To run the Docker container and start the Gradio interface, use the following command:
-Run with CPU only
docker run -it --rm -p 7860:7860 --platform=linux/amd64 athomasson2/ebook2audiobookxtts:huggingface python app.py
-Run with GPU Speedup (Nvida graphics cards only)
docker run -it --rm --gpus all -p 7860:7860 --platform=linux/amd64 athomasson2/ebook2audiobookxtts:huggingface python app.py
This command will start the Gradio interface on port 7860.(localhost:7860)
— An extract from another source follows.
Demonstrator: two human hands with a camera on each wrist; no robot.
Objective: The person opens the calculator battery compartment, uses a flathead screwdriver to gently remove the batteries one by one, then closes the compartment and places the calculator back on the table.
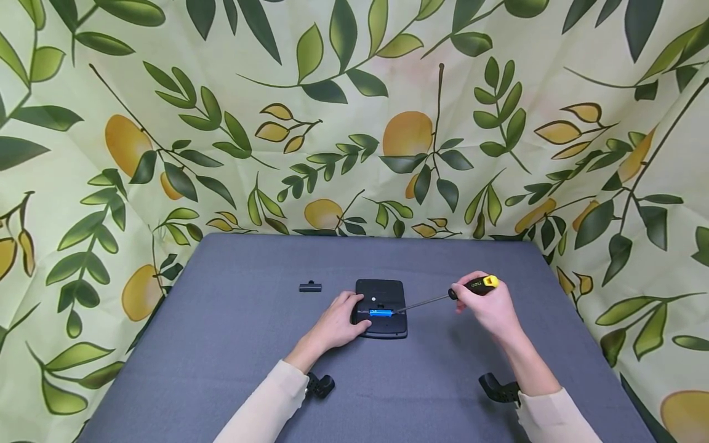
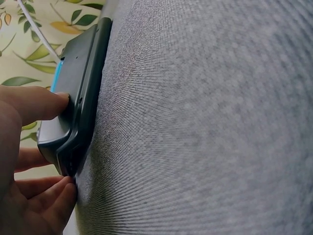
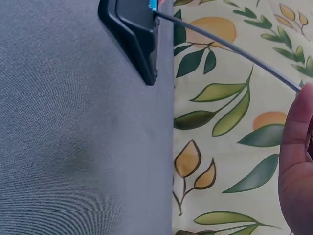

- For more options like running the docker in headless mode or making the gradio link public add the
--help
parameter after theapp.py
in the docker launch command
Example of using docker in headless mode or modifying anything with the extra parameters + Full guide
first for a docker pull of the latest with
docker pull athomasson2/ebook2audiobook:huggingface
- Before you do run this you need to create a dir named "input-folder" in your current dir which will be linked, This is where you can put your input files for the docker image to see
mkdir input-folder && mkdir Audiobooks
- In the command below swap out YOUR_INPUT_FILE.TXT with the name of your input file
docker run -it --rm \
-v $(pwd)/input-folder:/home/user/app/input_folder \
-v $(pwd)/Audiobooks:/home/user/app/Audiobooks \
--platform linux/amd64 \
athomasson2/ebook2audiobook:huggingface \
python app.py --headless --ebook /input_folder/YOUR_INPUT_FILE.TXT
-
And that should be it!
-
The output Audiobooks will be found in the Audiobook folder which will also be located in your local dir you ran this docker command in
docker run -it --rm \
--platform linux/amd64 \
athomasson2/ebook2audiobook:huggingface \
python app.py --help
and that will output this
user/app/ebook2audiobook/input-folder -v $(pwd)/Audiobooks:/home/user/app/ebook2audiobook/Audiobooks --memory="4g" --network none --platform linux/amd64 athomasson2/ebook2audiobook:huggingface python app.py -h
usage: app.py [-h] [--script_mode SCRIPT_MODE] [--share] [--headless [HEADLESS]]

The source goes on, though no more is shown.